Dr. Carlo Leifert is the Dean for Business Development at Newcastle University. He is also the Research Development Professor of Ecological Agriculture at Newcastle since 2000 and Director of the Stockbridge Technology Centre Ltd (STC) since 2001. He leads Nafferton Ecological Farming Group (NEFG) and currently manages R&D projects focused on applied agronomic R&D to improve quality and safety and reduce costs in organic food production systems, interactions between food production methods and food quality (especially nutritional and sensory quality) and safety characteristics and the selection/breeding of crop and livestock varieties suitable for “low input” and organic production systems.

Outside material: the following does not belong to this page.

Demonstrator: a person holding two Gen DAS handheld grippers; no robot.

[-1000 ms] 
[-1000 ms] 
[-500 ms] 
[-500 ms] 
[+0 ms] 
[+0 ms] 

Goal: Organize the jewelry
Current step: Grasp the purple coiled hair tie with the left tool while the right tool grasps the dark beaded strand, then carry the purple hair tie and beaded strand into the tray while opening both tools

Université de Caen, France
Dr. Séralini is a Professor of Molecular Biology at the University of Caen, France, in the Laboratory of Biochemistry and Molecular Biology. Professor Séralini was one of the very first to demand a European commercial moratorium on agricultural GMOs for further research. He has been an appointed member of two governmental commissions on GMOs (the Biomolecular Engineering Commission (CGB) in charge of risk assessment, and the Biovigilance Committee assessing GMOs after they have been commercialized) since 1998, and president of the CRII-GEN Scientific Board (Committee of Independent Research and Information on Genetic Engineering) since 1999. He has written over 100 scientific articles and conference papers for international specialist symposiums, and given a number of lectures with a nation-wide impact. He assumes several roles in the Commissions of the University of Caen, where he leads a research team associated with CNRS (French National Centre for Scientific Research) and INRA. Professor Séralini is also a renowned book author with more than ten books edited and translated into several languages.